Health, Diseases and Conditions

Mitochondrial syndrome in a child

Mitochondrial diseases, and in particular mitochondrial syndrome, which can be manifested by lesions of the central nervous system, heart and skeletal muscle pathologies, are today one of the most important sections of neuropediatrics.

Mitochondria - what is it?

As many remember from the school course of biology, mitochondria is one of the cellular organelles, whose main function is the formation of ATP molecules in the process of cellular respiration . In addition, it oxidizes fatty acids, passes a cycle of tricarboxylic acids and many other processes. Studies conducted at the end of the 20th century have made it possible to identify the key importance of mitochondria in such processes as sensitivity to drugs, aging of cells, apoptosis (programmed cell death). Accordingly, the violation of their functions leads to a lack of energy exchange, and as a result, damage and death of the cell. Especially, these disorders manifest themselves in the cells of the nervous system and skeletal muscles.

Mitochondriology

Genetic studies have made it possible to determine that mitochondria possess a different genome than the genome of the cell nucleus, and disturbances in its functioning are most often associated with mutations occurring there. All this made it possible to identify the scientific direction studying diseases associated with impaired functions of mitochondria, mitochondrial cytopathy. They can be both sporadic and congenital, inherited along the mother's line.

Symptomatics

Mitochondrial syndrome can manifest itself in various human systems, but the most pronounced manifestations are neurological symptoms. This is due to the fact that nervous tissue is most strongly affected by hypoxia. Characteristic features that make it possible to suspect mitochondrial syndrome in the defeat of skeletal muscles are hypotension, inability to adequately tolerate physical exertion, various myopathies, ophthalmoparesis (paralysis of the oculomotor muscles), ptosis. On the part of the nervous system, there may be insult-like manifestations, seizures, pyramidal disorders, mental disorders. As a rule, mitochondrial syndrome in a child is always manifested by a delay in the development or loss of already acquired skills, by disturbances in psychomotorics. The endocrine system does not exclude the development of diabetes, dysfunction of the thyroid and pancreas, stunting, puberty. Lesions of the heart can develop as against the background of pathologies of other organs, and in isolation. Mitochondrial syndrome in this case is represented by cardiomyopathy.

Diagnostics

Mitochondrial diseases are most often found in the period of newborns or in the first years of a child's life. According to foreign studies, this pathology is diagnosed in a newborn of 5,000. For diagnostics, a complex clinical, genetic, instrumental, biochemical and molecular examination is performed. To date, there are a number of methods to determine this pathology.

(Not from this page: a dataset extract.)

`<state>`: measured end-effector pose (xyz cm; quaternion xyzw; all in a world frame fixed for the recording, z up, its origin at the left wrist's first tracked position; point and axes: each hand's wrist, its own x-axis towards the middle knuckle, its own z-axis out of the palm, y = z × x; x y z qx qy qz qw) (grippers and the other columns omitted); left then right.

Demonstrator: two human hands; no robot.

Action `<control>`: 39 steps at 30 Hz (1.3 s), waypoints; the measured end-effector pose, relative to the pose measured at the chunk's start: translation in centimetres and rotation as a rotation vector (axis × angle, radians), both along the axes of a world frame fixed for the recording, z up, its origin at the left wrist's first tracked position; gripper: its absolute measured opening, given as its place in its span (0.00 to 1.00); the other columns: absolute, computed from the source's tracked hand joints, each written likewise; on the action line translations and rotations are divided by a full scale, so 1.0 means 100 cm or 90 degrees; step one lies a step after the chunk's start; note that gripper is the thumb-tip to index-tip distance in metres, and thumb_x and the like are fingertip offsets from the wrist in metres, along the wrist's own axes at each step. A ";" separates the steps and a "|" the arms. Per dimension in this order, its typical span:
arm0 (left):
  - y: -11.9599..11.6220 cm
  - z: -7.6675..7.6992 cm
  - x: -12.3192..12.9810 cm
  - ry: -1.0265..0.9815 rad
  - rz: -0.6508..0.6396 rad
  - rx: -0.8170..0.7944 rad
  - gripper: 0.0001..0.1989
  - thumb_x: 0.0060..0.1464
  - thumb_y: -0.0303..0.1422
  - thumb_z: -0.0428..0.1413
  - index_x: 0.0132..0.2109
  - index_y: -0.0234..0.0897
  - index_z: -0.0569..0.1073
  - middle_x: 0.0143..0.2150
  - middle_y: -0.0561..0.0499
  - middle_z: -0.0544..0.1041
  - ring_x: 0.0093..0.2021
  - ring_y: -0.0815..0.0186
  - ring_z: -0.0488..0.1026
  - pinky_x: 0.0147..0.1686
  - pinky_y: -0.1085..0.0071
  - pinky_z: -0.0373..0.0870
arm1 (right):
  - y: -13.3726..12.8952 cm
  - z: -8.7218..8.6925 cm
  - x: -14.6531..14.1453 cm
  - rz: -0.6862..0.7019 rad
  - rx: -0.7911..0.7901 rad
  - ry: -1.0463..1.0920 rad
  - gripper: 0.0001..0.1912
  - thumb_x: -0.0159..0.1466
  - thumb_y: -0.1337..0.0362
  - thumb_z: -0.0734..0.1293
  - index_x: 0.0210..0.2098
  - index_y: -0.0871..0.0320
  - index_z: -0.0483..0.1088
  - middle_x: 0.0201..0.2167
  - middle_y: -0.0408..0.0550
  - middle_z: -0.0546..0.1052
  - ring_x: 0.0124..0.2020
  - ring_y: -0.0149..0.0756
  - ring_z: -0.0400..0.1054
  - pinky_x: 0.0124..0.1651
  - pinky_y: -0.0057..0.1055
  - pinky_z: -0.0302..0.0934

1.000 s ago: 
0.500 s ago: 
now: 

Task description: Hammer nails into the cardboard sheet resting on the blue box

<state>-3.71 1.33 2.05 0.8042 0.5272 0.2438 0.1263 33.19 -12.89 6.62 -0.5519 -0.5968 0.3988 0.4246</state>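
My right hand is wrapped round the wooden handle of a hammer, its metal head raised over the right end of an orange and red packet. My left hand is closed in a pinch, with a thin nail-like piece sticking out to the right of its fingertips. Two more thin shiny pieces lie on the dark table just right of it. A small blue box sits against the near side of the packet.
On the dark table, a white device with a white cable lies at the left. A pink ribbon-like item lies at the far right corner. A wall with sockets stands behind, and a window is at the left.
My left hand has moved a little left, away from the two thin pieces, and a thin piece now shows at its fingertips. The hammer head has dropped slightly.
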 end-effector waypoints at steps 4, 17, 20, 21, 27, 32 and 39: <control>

Electromyography - with normal results against a background of pronounced muscular weakness in the patient allows you to suspect mitochondrial pathologies.
Lactoacidosis very often accompanies mitochondrial diseases. Of course, only his presence is not enough to make a diagnosis, but measuring the level of lactic acid in the blood after exercise can be very informative.
Skeletal muscle biopsy and histochemical examination of the obtained biopsy is the most informative.
Good results show simultaneous application of light and electron microscopy of skeletal muscles.

Mitochondrial encephalopathy (Leia's syndrome)

One of the most common childhood diseases associated with genetic changes in mitochondria is Leia's syndrome, first described in 1951. The first signs appear at the age of one to three years, but earlier manifestations are possible - in the first month of life or, on the contrary, after seven years. The first manifestations are a delay in development, weight loss, loss of appetite, repeated vomiting. Over time, neurological symptoms are added - a muscle tone disorder (hypotension, dystonia, hypertonia), convulsions, impaired coordination.

The disease affects the organs of vision: atrophy of the optic nerves develops , retinal degeneration, oculomotor disturbances. In most children, the disease gradually progresses, signs of pyramidal disorders increase, swelling disorders, respiratory function develop.

One of the children suffering from this pathology was Pugachev Efim, whose mitochondrial syndrome was diagnosed in 2014. His mother, Elena, asks for help from all not indifferent people.